▶ Work instructions
Nothing but the line holding "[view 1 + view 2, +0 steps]" and the lines after it, through the end of the records, should be set down, each exactly as it is.

▶ Stored records
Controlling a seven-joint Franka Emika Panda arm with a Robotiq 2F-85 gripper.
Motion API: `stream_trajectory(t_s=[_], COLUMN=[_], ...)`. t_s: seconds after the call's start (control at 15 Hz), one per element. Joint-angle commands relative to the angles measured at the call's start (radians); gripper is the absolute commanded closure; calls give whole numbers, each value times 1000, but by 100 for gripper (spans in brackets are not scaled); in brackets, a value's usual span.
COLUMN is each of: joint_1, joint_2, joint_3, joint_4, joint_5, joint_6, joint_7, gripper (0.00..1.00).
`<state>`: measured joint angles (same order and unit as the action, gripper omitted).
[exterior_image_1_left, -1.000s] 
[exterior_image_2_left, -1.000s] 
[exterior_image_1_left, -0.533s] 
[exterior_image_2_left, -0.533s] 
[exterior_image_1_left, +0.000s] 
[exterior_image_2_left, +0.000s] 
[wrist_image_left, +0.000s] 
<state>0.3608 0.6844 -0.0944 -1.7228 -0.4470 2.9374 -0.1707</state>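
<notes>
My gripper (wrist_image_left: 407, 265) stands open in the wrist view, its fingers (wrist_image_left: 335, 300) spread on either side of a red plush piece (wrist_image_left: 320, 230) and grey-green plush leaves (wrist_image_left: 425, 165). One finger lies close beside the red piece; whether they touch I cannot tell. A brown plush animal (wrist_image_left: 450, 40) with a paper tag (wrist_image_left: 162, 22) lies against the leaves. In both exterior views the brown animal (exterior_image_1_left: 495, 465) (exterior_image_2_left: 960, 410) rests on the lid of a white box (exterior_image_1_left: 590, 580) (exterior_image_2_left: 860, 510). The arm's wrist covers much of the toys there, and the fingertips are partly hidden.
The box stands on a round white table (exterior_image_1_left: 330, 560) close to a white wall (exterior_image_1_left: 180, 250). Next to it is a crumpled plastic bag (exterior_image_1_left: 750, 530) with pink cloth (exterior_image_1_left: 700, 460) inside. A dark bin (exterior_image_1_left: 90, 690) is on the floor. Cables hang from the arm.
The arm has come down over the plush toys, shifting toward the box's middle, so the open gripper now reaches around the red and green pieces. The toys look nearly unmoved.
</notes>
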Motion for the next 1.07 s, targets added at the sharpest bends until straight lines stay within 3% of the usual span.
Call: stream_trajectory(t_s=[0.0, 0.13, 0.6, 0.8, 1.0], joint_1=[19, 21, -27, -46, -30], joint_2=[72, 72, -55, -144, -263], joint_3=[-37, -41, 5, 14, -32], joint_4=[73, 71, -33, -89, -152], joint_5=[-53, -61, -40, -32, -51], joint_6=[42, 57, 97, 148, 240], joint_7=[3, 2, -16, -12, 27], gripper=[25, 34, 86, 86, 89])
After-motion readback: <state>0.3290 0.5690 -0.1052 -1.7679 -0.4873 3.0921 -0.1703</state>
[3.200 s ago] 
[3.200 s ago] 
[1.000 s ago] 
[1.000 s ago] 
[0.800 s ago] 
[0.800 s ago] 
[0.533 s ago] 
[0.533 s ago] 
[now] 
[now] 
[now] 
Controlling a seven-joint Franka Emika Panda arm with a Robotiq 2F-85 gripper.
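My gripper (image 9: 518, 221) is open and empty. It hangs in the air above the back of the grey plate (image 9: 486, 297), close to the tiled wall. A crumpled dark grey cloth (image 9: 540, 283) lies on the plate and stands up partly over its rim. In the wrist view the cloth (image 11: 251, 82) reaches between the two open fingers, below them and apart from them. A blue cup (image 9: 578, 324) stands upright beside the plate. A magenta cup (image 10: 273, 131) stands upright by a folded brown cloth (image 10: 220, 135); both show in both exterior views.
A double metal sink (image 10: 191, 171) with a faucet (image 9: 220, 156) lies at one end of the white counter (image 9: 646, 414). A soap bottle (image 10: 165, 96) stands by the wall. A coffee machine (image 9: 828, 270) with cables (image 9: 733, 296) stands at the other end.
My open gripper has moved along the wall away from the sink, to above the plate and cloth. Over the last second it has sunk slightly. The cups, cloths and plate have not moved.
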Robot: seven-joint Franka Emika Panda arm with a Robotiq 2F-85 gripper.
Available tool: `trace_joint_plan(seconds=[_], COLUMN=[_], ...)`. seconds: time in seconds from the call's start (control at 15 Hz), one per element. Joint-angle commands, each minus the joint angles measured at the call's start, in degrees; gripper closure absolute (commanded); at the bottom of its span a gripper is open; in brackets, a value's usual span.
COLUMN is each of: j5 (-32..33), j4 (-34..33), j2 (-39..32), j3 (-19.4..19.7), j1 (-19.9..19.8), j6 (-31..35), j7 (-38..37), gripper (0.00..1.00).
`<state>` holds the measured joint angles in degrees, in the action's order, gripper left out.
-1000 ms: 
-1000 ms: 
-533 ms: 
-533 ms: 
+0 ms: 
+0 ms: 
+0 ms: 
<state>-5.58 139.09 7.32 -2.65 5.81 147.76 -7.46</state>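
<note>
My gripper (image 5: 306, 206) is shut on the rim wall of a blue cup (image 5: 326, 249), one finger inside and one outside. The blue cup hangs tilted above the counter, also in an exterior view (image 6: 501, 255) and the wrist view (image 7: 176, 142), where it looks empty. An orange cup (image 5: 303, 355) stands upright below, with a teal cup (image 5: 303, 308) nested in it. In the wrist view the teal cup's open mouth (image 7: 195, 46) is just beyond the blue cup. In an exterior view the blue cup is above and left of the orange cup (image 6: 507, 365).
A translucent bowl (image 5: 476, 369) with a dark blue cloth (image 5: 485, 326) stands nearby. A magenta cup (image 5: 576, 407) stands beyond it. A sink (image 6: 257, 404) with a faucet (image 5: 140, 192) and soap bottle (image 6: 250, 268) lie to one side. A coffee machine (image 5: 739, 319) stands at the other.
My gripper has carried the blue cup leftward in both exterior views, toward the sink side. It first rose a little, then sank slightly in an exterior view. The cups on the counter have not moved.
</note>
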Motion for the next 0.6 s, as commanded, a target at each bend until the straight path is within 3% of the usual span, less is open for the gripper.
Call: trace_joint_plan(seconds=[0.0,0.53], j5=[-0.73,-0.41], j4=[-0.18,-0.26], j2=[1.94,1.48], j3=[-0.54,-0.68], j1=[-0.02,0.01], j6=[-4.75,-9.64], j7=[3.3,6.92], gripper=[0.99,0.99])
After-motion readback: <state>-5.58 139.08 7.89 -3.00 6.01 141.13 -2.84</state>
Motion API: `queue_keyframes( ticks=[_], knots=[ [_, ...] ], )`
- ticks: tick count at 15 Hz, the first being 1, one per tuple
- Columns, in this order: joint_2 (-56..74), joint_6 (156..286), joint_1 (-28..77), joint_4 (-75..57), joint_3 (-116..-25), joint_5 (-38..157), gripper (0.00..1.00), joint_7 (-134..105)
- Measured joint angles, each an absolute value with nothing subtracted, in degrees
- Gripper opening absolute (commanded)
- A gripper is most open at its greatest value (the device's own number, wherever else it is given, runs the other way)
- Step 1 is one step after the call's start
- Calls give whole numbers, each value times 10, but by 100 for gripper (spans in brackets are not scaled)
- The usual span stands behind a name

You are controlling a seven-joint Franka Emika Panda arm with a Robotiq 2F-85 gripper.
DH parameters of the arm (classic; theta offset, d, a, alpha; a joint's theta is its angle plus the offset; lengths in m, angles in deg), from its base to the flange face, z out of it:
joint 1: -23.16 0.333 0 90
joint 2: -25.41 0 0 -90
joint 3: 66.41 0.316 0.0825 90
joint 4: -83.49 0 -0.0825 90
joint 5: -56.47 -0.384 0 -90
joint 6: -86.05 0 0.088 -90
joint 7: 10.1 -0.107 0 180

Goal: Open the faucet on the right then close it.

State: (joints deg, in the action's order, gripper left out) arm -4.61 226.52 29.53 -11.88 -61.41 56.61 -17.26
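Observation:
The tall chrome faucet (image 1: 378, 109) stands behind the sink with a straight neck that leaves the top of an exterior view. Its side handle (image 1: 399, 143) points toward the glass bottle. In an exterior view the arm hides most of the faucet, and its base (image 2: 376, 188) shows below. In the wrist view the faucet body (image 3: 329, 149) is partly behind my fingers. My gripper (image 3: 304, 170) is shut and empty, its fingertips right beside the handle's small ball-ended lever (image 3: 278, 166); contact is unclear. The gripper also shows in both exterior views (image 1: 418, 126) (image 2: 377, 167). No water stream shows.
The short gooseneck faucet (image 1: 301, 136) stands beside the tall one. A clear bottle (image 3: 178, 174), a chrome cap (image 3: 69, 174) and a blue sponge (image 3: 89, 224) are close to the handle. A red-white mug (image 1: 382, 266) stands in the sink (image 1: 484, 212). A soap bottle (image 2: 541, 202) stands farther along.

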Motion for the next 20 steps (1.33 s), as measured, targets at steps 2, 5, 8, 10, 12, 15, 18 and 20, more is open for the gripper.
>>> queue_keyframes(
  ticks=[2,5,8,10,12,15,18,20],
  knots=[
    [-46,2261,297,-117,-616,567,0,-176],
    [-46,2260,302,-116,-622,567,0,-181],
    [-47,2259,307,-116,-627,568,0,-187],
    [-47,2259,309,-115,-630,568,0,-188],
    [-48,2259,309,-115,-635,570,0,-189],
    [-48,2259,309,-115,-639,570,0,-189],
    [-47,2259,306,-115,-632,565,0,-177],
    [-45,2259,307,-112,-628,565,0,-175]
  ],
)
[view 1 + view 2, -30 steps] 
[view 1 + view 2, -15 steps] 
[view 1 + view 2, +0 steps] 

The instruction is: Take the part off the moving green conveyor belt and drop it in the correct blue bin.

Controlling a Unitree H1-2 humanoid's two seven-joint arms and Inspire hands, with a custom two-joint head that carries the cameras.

▶ Answer section
[view 1 + view 2, +0 steps] 

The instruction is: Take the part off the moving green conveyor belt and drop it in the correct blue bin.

Controlling a Unitree H1-2 humanoid's two seven-joint arms and Inspire hands, with a custom two-joint head that carries the cameras.

Nothing further is needed for the answer.